Verbatim copy without images: return all of the data as it stands.

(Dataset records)
Segment Open

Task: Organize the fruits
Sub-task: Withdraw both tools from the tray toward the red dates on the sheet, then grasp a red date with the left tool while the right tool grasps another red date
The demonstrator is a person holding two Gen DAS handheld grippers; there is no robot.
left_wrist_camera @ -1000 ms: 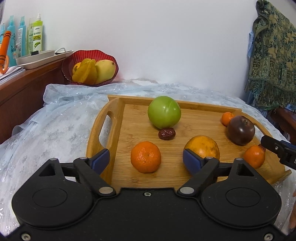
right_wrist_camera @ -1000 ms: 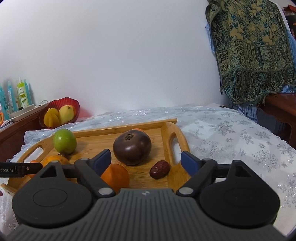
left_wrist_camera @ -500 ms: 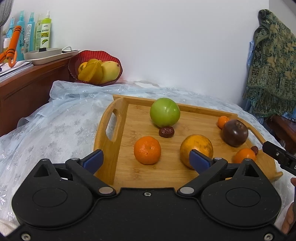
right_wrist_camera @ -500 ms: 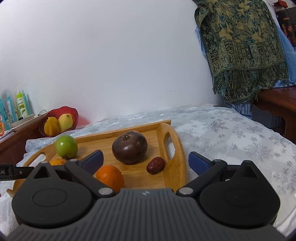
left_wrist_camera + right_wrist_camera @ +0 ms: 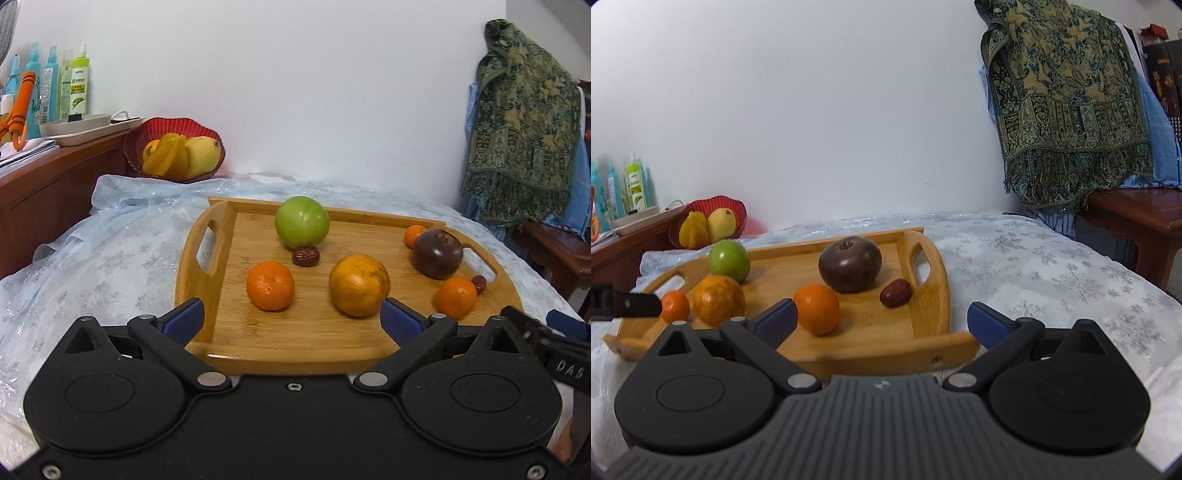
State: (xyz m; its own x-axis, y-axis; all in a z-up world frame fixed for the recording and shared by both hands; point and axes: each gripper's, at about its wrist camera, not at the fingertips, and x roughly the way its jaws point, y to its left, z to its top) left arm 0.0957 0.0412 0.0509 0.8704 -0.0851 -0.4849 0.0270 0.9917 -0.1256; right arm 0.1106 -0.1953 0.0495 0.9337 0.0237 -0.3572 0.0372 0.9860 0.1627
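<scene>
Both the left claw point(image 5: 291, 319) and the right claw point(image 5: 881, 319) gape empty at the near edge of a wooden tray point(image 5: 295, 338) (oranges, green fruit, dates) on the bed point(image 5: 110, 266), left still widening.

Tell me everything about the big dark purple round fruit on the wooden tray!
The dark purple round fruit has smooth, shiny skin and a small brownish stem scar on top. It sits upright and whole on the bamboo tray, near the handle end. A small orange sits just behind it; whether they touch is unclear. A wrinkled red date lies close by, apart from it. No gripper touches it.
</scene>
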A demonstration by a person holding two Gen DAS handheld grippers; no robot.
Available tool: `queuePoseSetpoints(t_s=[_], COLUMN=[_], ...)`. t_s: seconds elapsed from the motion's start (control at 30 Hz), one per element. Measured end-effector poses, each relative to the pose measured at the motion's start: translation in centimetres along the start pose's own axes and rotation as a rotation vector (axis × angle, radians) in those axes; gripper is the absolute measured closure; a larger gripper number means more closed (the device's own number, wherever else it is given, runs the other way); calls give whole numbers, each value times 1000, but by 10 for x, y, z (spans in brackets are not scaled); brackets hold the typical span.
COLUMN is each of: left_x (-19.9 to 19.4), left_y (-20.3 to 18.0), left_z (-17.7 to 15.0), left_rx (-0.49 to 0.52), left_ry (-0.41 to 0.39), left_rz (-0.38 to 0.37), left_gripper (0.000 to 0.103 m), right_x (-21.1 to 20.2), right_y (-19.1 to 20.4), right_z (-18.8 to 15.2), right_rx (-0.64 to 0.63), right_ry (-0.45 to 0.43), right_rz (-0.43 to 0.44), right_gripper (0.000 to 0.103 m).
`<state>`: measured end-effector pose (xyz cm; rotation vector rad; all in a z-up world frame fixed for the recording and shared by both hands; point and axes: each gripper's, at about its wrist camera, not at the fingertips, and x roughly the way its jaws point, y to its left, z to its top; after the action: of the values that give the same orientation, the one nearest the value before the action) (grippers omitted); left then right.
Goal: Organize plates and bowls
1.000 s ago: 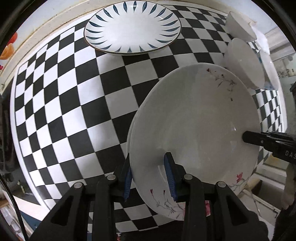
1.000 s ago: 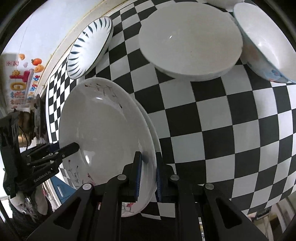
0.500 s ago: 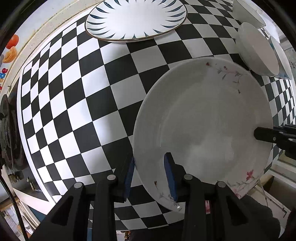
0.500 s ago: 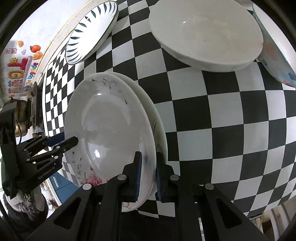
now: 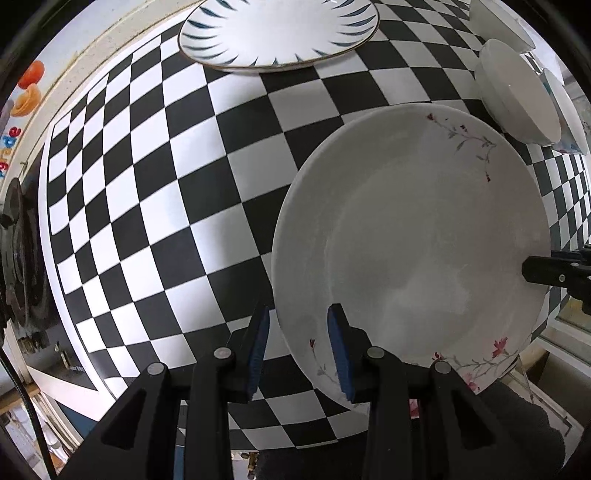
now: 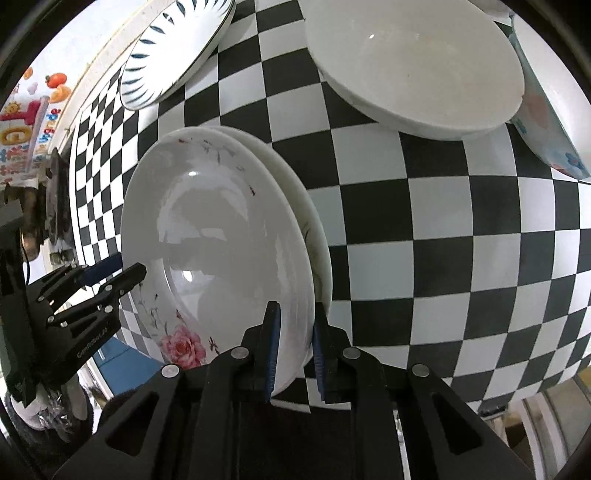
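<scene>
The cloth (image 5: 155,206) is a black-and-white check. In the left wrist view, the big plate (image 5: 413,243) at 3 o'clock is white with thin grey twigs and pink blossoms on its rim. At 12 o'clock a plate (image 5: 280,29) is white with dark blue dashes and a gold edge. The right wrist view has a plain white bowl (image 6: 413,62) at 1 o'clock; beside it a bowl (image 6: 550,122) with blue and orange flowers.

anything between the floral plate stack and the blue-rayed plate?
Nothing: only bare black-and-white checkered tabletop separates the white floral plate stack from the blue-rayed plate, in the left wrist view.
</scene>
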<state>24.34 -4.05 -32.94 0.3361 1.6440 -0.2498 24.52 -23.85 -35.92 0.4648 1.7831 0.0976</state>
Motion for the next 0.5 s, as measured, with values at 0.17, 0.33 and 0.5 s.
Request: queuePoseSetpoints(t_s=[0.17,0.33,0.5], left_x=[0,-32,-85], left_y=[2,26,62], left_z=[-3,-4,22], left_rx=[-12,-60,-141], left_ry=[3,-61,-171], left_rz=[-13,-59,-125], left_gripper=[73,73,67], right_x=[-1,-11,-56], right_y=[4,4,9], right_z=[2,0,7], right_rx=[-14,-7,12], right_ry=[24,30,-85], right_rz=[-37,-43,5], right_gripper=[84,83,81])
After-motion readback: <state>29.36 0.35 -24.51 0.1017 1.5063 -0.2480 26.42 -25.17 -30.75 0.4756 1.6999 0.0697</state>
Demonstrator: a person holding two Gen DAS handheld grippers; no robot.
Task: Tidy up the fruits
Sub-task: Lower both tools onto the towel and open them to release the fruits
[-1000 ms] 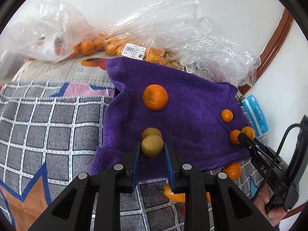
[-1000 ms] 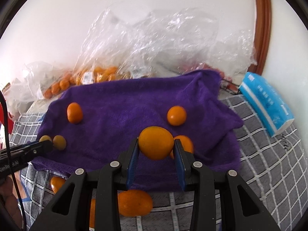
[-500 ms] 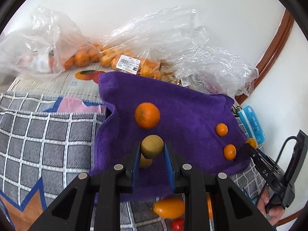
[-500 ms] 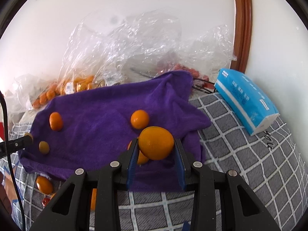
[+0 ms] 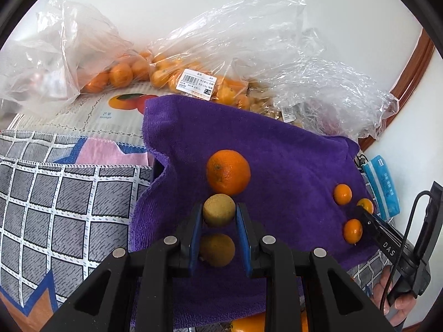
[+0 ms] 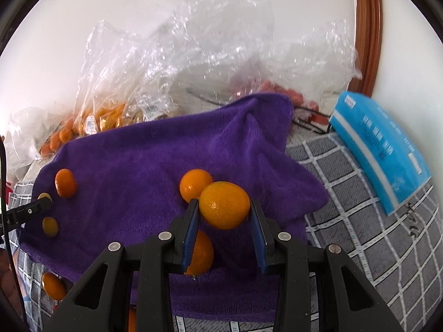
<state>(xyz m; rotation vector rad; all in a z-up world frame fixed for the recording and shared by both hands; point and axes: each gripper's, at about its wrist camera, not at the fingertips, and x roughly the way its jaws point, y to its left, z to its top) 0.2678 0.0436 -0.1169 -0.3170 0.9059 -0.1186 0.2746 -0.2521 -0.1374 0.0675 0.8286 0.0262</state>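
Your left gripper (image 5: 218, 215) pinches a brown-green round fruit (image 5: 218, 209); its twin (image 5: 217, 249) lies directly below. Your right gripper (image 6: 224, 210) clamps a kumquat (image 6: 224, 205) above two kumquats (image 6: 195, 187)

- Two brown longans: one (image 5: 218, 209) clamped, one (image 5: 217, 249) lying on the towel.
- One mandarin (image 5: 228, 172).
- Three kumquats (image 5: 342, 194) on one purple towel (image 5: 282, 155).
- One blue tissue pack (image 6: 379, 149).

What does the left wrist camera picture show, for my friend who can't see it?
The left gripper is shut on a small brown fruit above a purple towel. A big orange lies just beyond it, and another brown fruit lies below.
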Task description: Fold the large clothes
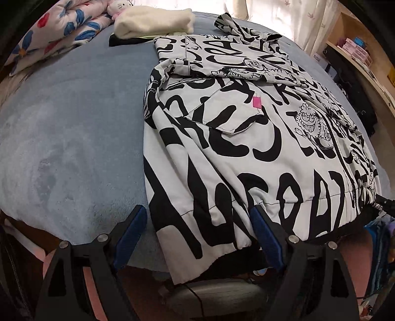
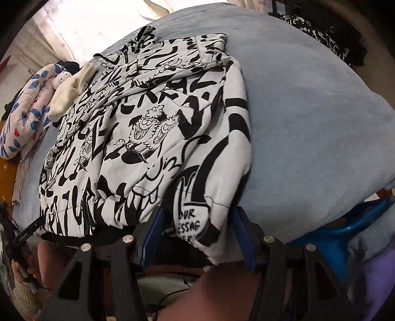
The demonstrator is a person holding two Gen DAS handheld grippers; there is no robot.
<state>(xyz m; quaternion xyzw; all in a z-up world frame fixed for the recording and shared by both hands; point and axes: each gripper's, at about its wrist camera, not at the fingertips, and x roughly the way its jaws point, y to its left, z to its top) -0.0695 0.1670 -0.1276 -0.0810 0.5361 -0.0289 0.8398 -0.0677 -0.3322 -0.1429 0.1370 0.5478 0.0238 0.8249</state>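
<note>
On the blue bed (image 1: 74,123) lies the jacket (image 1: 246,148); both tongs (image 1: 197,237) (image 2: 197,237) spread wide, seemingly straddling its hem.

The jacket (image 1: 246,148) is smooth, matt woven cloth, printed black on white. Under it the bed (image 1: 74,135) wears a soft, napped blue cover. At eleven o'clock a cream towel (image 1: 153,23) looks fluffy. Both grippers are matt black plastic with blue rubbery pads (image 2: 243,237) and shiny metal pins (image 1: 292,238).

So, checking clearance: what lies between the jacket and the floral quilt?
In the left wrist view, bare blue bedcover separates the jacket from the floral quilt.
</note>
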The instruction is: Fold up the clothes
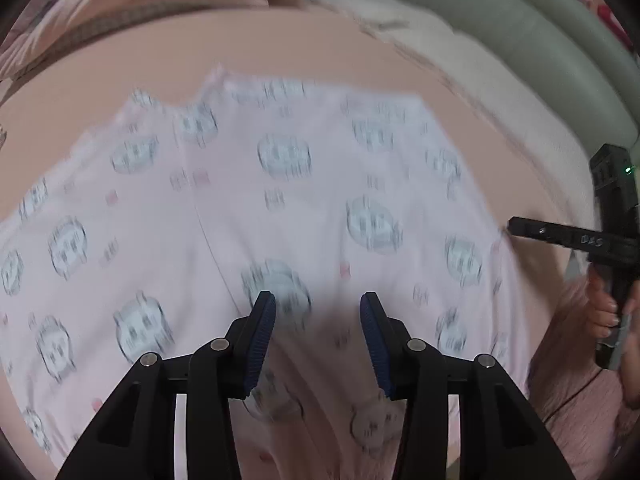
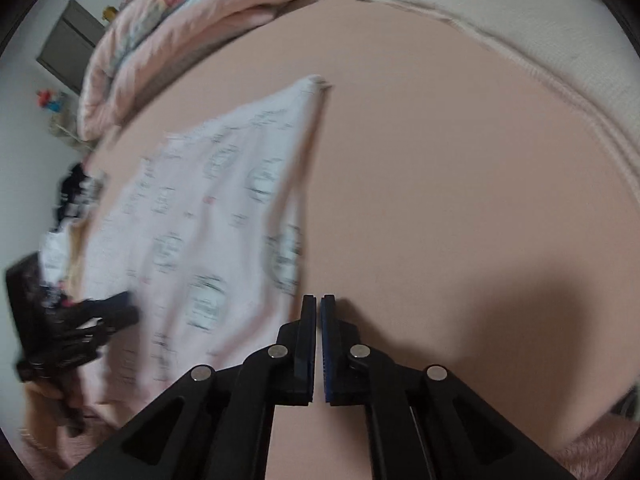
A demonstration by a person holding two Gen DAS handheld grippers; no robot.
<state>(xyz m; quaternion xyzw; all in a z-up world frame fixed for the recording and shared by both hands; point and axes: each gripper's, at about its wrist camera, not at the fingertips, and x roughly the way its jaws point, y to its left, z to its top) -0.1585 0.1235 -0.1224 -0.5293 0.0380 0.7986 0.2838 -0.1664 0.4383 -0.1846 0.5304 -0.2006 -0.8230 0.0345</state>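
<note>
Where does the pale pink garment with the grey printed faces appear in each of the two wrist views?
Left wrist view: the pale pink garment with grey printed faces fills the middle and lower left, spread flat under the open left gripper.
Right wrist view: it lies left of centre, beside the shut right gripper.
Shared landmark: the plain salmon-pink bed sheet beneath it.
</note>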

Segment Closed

- Output for this task
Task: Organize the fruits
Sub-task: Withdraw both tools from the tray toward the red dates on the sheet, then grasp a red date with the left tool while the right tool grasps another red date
The demonstrator is a person holding two Gen DAS handheld grippers; there is no robot.
left_wrist_camera @ -1000 ms: 
right_wrist_camera @ -1000 ms: 
left_wrist_camera @ -500 ms: 
right_wrist_camera @ -500 ms: 
left_wrist_camera + right_wrist_camera @ +0 ms: 
State: (xyz m; its own x-axis, y-axis; all in a z-up world frame fixed for the recording and shared by both hands; point and axes: each gripper's, at about its wrist camera, not at the fingertips, and x roughly the way its jaws point, y to its left, z to its top) left arm 0.0957 0.0412 0.0509 0.8704 -0.0851 -0.4849 0.0270 0.9917 -0.1256; right arm 0.1106 -0.1953 0.0495 0.9337 0.0237 -0.3572 0.0372 0.9860 0.1627
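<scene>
Both the left claw point(image 5: 291, 319) and the right claw point(image 5: 881, 319) gape empty at the near edge of a wooden tray point(image 5: 295, 338) (oranges, green fruit, dates) on the bed point(image 5: 110, 266), left still widening.

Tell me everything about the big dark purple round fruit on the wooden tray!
The dark purple round fruit has smooth, shiny skin and a small brownish stem scar on top. It sits upright and whole on the bamboo tray, near the handle end. A small orange sits just behind it; whether they touch is unclear. A wrinkled red date lies close by, apart from it. No gripper touches it.
</scene>
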A demonstration by a person holding two Gen DAS handheld grippers; no robot.
Available tool: `queuePoseSetpoints(t_s=[_], COLUMN=[_], ...)`. t_s: seconds elapsed from the motion's start (control at 30 Hz), one per element. Measured end-effector poses, each relative to the pose measured at the motion's start: translation in centimetres along the start pose's own axes and rotation as a rotation vector (axis × angle, radians) in those axes; gripper is the absolute measured closure; a larger gripper number means more closed (the device's own number, wherever else it is given, runs the other way); calls give whole numbers, each value times 1000, but by 10 for x, y, z (spans in brackets are not scaled); brackets hold the typical span.
COLUMN is each of: left_x (-19.9 to 19.4), left_y (-20.3 to 18.0), left_z (-17.7 to 15.0), left_rx (-0.49 to 0.52), left_ry (-0.41 to 0.39), left_rz (-0.38 to 0.37), left_gripper (0.000 to 0.103 m), right_x (-21.1 to 20.2), right_y (-19.1 to 20.4), right_z (-18.8 to 15.2), right_rx (-0.64 to 0.63), right_ry (-0.45 to 0.43), right_rz (-0.43 to 0.44), right_gripper (0.000 to 0.103 m).
`<state>`: measured end-effector pose (xyz cm; rotation vector rad; all in a z-up world frame fixed for the recording and shared by both hands; point and axes: each gripper's, at about its wrist camera, not at the fingertips, and x roughly the way its jaws point, y to its left, z to its top; after the action: of the values that give the same orientation, the one nearest the value before the action) (grippers omitted); left then right.
Goal: Organize plates and bowls
1.000 s ago: 
1.000 s ago: 
0.500 s ago: 
0.500 s ago: 
now: 
now: 
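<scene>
The cloth (image 5: 155,206) is a black-and-white check. In the left wrist view, the big plate (image 5: 413,243) at 3 o'clock is white with thin grey twigs and pink blossoms on its rim. At 12 o'clock a plate (image 5: 280,29) is white with dark blue dashes and a gold edge. The right wrist view has a plain white bowl (image 6: 413,62) at 1 o'clock; beside it a bowl (image 6: 550,122) with blue and orange flowers.

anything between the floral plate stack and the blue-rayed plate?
Nothing: only bare black-and-white checkered tabletop separates the white floral plate stack from the blue-rayed plate, in the left wrist view.
</scene>
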<state>24.34 -4.05 -32.94 0.3361 1.6440 -0.2498 24.52 -23.85 -35.92 0.4648 1.7831 0.0976</state>
Motion for the next 0.5 s, as measured, with values at 0.17, 0.33 and 0.5 s.
Request: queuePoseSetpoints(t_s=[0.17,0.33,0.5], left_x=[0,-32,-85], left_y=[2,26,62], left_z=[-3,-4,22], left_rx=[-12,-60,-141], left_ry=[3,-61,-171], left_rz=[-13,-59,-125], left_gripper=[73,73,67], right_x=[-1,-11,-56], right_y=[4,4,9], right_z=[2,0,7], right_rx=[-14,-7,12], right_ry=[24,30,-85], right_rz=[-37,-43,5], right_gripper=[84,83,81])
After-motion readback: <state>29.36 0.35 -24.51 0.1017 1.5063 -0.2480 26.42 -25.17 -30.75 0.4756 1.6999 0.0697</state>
Demonstrator: a person holding two Gen DAS handheld grippers; no robot.
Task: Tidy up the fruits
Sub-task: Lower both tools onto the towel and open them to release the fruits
[-1000 ms] 
[-1000 ms] 
[-500 ms] 
[-500 ms] 
[+0 ms] 
[+0 ms] 
<state>(xyz m; rotation vector rad; all in a z-up world frame fixed for the recording and shared by both hands; point and axes: each gripper's, at about its wrist camera, not at the fingertips, and x roughly the way its jaws point, y to its left, z to its top) 0.2678 0.0436 -0.1169 -0.3170 0.9059 -0.1186 0.2746 -0.2521 -0.1374 0.0675 0.8286 0.0262</state>
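Your left gripper (image 5: 218, 215) pinches a brown-green round fruit (image 5: 218, 209); its twin (image 5: 217, 249) lies directly below. Your right gripper (image 6: 224, 210) clamps a kumquat (image 6: 224, 205) above two kumquats (image 6: 195, 187)

- Two brown longans: one (image 5: 218, 209) clamped, one (image 5: 217, 249) lying on the towel.
- One mandarin (image 5: 228, 172).
- Three kumquats (image 5: 342, 194) on one purple towel (image 5: 282, 155).
- One blue tissue pack (image 6: 379, 149).

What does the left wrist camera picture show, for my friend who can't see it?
The left gripper is shut on a small brown fruit above a purple towel. A big orange lies just beyond it, and another brown fruit lies below.
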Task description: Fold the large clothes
The demonstrator is a person holding two Gen DAS handheld grippers; there is no robot.
<state>(xyz m; quaternion xyzw; all in a z-up world frame fixed for the recording and shared by both hands; point and axes: each gripper's, at about its wrist camera, not at the fingertips, and x roughly the way its jaws point, y to its left, z to its top) -0.0695 0.1670 -0.1276 -0.0810 0.5361 -0.0289 0.8398 -0.0677 -0.3322 -0.1429 0.1370 0.5478 0.0238 0.8249</state>
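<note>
On the blue bed (image 1: 74,123) lies the jacket (image 1: 246,148); both tongs (image 1: 197,237) (image 2: 197,237) spread wide, seemingly straddling its hem.

The jacket (image 1: 246,148) is smooth, matt woven cloth, printed black on white. Under it the bed (image 1: 74,135) wears a soft, napped blue cover. At eleven o'clock a cream towel (image 1: 153,23) looks fluffy. Both grippers are matt black plastic with blue rubbery pads (image 2: 243,237) and shiny metal pins (image 1: 292,238).

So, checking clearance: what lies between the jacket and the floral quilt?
In the left wrist view, bare blue bedcover separates the jacket from the floral quilt.
</note>
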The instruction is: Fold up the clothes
A demonstration by a person holding two Gen DAS handheld grippers; no robot.
<state>(xyz m; quaternion xyzw; all in a z-up world frame fixed for the recording and shared by both hands; point and axes: each gripper's, at about its wrist camera, not at the fingertips, and x roughly the way its jaws point, y to its left, z to its top) -0.1585 0.1235 -0.1224 -0.5293 0.0380 0.7986 0.2838 -0.1664 0.4383 -0.1846 0.5304 -0.2006 -0.8230 0.0345</state>
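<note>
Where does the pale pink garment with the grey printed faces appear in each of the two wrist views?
Left wrist view: the pale pink garment with grey printed faces fills the middle and lower left, spread flat under the open left gripper.
Right wrist view: it lies left of centre, beside the shut right gripper.
Shared landmark: the plain salmon-pink bed sheet beneath it.
</note>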

Work on this exercise is complete.